His admission of puzzlement at the discrepancy between Neh 1:1 and 2:1 is plainly stated: "And I cannot explain that they calculated their years from the month of Nissan and that the incident mentioned below ... occurred before this incident..."!
I think just about every commentator takes a stab at it (I confess I haven't checked them all!). So far as I'm aware, the fullest discussion is by H.G.M. Williamson, Ezra, Nehemiah (Word, 1985), pp. 168-170. It isn't possible to reproduce three pages of discussion here. But Williamson offers these as the main explanations, "though not all are equally plausible" (p. 169):
- Nehemiah was using a calendar with the new year marked from Tishri. This is the suggestion of Edwin Thiele (Mysterious Numbers of the Hebrew Kings [Paternoster, 1966], p. 30). But not only is this confusing, but later studies have shown Thiele's suggestion to be unlikely in any case.

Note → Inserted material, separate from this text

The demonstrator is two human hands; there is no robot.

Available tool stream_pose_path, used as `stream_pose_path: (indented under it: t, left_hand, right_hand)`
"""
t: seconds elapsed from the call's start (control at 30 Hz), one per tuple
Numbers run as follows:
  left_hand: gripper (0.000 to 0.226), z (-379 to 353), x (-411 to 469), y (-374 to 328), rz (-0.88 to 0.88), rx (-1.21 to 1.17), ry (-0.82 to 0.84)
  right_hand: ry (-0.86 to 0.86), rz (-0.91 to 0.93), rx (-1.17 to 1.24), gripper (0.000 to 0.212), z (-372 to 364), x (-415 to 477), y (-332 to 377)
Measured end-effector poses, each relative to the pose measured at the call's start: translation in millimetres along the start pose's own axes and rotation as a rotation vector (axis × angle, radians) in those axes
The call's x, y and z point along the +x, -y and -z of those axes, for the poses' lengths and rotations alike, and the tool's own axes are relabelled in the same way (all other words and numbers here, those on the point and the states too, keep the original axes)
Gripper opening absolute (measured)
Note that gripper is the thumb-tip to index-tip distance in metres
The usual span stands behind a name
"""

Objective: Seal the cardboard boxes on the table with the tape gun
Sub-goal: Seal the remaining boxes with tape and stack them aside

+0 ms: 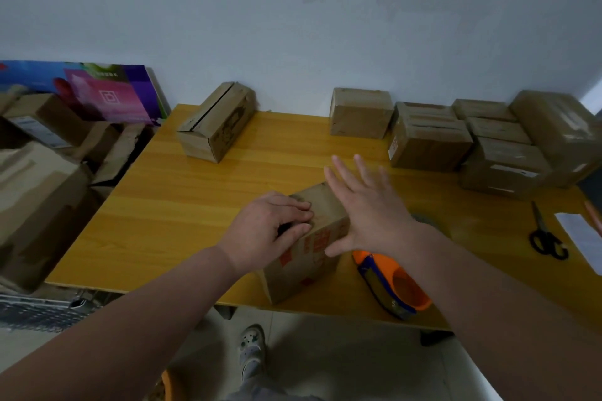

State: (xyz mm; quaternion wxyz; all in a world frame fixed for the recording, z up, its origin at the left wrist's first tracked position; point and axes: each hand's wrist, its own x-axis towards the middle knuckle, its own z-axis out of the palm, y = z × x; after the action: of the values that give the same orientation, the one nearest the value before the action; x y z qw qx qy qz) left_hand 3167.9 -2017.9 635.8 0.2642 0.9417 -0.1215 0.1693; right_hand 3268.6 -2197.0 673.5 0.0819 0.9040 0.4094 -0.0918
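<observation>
1. Orange and blue, the tape gun (395, 285) lies on its side on the yellow wooden table (182, 205) near the front edge. It is just right of the small cardboard box (309, 262) and just below the right wrist, and neither hand touches it.
2. That box stands near the front edge of the table, with red marks on its side.
3. Left hand (273, 225) rests on the box top, its fingers laid flat across the top and pressing down.
4. Right hand (368, 215) is spread wide over the box's right end, palm down and holding nothing. It is blurred, so whether it touches the cardboard I cannot tell.
5. Both bare forearms reach in from the bottom corners and meet over the box.
6. A long box (215, 122) with an open seam along its top lies at the back left, and another box (360, 112) stands against the wall.
7. A cluster of boxes (501, 153) is piled at the back right.
8. Black scissors (547, 239) and a paper sheet (583, 239) lie at the right edge, well apart from the hands.
9. More cardboard (39, 198) is heaped left of the table, below a colourful board (97, 91) leaning on the wall.
</observation>
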Motion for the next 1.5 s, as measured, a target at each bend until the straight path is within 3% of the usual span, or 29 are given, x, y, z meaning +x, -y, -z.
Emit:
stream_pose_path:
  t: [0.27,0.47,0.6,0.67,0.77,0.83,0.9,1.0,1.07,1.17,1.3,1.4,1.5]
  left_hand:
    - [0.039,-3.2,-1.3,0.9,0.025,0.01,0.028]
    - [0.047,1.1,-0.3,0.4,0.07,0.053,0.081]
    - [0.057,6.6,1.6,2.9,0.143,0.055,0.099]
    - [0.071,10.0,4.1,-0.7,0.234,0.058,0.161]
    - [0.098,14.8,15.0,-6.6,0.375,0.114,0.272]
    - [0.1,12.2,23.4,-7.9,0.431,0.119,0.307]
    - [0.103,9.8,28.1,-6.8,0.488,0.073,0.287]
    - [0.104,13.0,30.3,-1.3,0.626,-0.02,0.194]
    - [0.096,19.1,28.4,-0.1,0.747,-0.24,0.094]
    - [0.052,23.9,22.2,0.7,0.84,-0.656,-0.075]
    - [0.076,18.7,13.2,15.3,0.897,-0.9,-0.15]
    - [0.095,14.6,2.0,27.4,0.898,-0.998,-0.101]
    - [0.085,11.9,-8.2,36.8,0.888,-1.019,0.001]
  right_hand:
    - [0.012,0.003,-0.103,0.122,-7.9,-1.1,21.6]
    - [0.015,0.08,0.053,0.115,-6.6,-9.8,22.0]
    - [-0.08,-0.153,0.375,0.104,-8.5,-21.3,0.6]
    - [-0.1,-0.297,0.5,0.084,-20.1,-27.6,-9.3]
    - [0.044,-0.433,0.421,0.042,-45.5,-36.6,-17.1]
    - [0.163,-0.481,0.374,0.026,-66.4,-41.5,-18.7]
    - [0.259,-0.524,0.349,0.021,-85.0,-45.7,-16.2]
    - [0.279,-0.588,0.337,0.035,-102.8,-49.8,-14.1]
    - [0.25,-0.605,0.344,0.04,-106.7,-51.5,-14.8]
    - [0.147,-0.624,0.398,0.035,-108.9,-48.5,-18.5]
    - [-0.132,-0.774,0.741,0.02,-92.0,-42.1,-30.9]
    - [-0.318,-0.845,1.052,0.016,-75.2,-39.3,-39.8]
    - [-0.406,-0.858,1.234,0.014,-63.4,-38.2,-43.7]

- As a variation, some theorize that we have already in evidence the later Jewish custom of an autumnal new year, but again it is highly unlikely in Nehemiah's day.

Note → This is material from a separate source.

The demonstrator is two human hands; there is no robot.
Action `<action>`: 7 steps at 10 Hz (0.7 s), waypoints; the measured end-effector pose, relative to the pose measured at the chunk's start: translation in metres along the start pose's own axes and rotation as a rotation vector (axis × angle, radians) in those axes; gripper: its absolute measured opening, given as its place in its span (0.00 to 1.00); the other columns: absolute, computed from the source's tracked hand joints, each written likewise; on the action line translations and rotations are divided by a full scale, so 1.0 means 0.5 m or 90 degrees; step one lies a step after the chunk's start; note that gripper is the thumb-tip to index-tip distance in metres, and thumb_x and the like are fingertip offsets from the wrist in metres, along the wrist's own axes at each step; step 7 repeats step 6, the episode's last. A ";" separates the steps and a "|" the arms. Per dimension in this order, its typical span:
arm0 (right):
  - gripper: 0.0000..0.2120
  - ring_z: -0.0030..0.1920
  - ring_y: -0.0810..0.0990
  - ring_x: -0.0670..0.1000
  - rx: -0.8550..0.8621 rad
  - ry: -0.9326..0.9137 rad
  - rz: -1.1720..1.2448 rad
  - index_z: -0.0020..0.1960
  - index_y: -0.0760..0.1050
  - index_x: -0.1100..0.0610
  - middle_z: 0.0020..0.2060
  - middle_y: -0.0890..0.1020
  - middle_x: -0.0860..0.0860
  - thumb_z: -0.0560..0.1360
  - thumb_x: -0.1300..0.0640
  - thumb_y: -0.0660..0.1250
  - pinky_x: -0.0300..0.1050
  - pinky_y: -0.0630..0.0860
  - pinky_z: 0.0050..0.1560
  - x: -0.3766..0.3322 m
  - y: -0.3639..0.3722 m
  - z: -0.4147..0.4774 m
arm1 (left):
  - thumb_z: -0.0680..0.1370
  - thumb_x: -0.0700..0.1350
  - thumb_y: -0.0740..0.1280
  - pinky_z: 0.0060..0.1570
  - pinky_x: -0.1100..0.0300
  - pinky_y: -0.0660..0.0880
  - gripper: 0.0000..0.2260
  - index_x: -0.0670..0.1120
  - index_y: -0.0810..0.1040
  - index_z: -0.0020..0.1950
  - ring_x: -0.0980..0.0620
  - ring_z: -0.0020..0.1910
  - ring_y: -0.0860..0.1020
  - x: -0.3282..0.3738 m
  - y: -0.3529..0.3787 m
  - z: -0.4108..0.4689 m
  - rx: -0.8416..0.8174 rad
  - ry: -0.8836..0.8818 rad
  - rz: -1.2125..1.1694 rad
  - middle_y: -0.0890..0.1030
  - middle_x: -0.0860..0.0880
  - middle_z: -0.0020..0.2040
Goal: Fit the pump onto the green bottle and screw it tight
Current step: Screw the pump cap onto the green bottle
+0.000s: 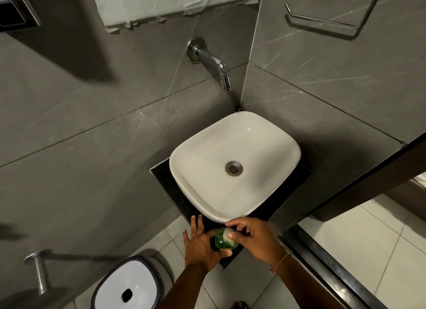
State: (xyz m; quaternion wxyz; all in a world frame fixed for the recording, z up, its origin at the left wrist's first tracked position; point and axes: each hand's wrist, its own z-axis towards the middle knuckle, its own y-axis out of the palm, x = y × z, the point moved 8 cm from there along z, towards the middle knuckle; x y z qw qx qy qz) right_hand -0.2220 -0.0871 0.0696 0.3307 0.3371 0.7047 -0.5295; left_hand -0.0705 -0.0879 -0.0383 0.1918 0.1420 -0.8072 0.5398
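Observation:
A small clear green bottle (222,242) stands on the black counter (166,182) just in front of the white basin. My left hand (199,246) wraps its side from the left, thumb under the bottle's near edge. My right hand (255,237) comes in from the right, its fingertips pinching the whitish pump (227,233) on top of the bottle. The pump's neck and the bottle's mouth are hidden under my fingers, so I cannot tell how the threads sit.
The white basin (191,152) fills the counter behind the bottle, with a chrome tap (216,65) on the grey tiled wall above. A white-lidded bin (126,285) stands on the floor at lower left. A metal bar (39,269) juts from the left wall.

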 end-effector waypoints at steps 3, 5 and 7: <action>0.07 0.42 0.85 0.44 0.029 0.055 0.091 0.45 0.85 0.50 0.39 0.87 0.47 0.67 0.58 0.76 0.40 0.80 0.47 0.016 0.006 0.000 | 0.62 0.67 0.73 0.73 0.39 0.40 0.32 0.67 0.70 0.64 0.49 0.76 0.33 0.002 -0.001 0.000 0.005 0.000 -0.007 0.46 0.47 0.80; 0.08 0.42 0.84 0.42 0.031 0.056 0.120 0.44 0.84 0.44 0.37 0.86 0.39 0.67 0.56 0.76 0.35 0.79 0.44 0.025 0.013 -0.006 | 0.62 0.67 0.72 0.73 0.38 0.41 0.33 0.67 0.69 0.66 0.48 0.76 0.34 0.002 -0.001 -0.001 -0.004 -0.003 -0.004 0.46 0.47 0.80; 0.08 0.45 0.84 0.42 0.066 0.069 0.125 0.48 0.83 0.45 0.42 0.87 0.44 0.69 0.52 0.75 0.42 0.81 0.49 0.025 0.000 -0.011 | 0.61 0.68 0.72 0.72 0.38 0.39 0.42 0.64 0.59 0.72 0.46 0.76 0.33 0.003 0.002 -0.003 -0.042 -0.001 0.016 0.43 0.46 0.80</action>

- Of course, textual emendation is always an option! And it was exercised by Wilhelm Rudolph in his major Nehemiah commentary (1949), p. 102, who suggested that the Hebrew read "in the nineteenth year of Artaxerexes the king", but his explanation for how this textual situation came about does not convince many.

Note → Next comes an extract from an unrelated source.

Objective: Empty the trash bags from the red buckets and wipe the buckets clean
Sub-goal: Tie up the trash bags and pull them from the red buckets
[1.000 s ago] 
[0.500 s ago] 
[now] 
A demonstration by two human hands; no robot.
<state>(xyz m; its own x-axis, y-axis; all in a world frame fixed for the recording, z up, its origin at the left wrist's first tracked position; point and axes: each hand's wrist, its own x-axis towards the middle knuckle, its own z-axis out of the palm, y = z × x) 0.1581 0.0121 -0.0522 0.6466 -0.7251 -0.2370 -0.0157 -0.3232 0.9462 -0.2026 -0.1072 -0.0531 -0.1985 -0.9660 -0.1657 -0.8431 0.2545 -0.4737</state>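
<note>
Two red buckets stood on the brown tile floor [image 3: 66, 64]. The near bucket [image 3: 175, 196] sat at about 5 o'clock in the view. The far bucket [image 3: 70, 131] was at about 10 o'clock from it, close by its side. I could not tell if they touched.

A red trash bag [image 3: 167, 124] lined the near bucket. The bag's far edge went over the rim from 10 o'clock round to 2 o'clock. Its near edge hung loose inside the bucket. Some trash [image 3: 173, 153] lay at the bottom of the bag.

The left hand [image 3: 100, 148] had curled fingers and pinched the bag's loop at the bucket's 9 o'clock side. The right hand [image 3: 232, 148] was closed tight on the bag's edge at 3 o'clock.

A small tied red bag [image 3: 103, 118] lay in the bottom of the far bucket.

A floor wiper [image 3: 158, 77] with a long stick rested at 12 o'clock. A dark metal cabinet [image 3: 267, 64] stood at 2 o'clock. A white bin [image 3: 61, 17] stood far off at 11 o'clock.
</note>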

- There are other, yet more far-fetched rewritings of 1:1, but I omit these.
Some suggest that these date formulae relate to regnal rather than calendar years. This has been defended by Elias Bickerman, "En marge de l'Écriture. I. - Le comput des années de règne des Achéménides...," Revue Biblique 88 (1981): 19-23.
1 His argument runs as follows (quoting Williamson's summary) -
[Bickerman] argues that in court circles, in which Nehemiah moved, it would not have been unusual to follow the regnal rather than the calendar year, and he cites an independent example from Thucydides (8:58) to support this claim... [other data omitted] ... Thus 1:1 would refer to December 446 BC and 2:1 to the following spring.
Williamson finds Bickerman's solution "the neatest explanation", provided that his "arguments are sound" -- and they appear to be. So, following Bickerman, Williamson concludes (p. 170):
In so personal a composition, Nehemiah may be allowed to have used the calendar most familiar to himself, since he was not primarily addressing his Jewish compatriots in his memoir. The best alternative solution is one which sees the confusion arising at some [editorial] stage in the handling of the material.
1 Those interested in Bickerman's work might also wish to consult: W. Kendrick Pritchett, "Thucydides' Statement on His Chronology," Zeitschrift für Papyrologie und Epigraphik 62 (1986): 205-11. The first page (free to view) summarizes Bickerman nicely.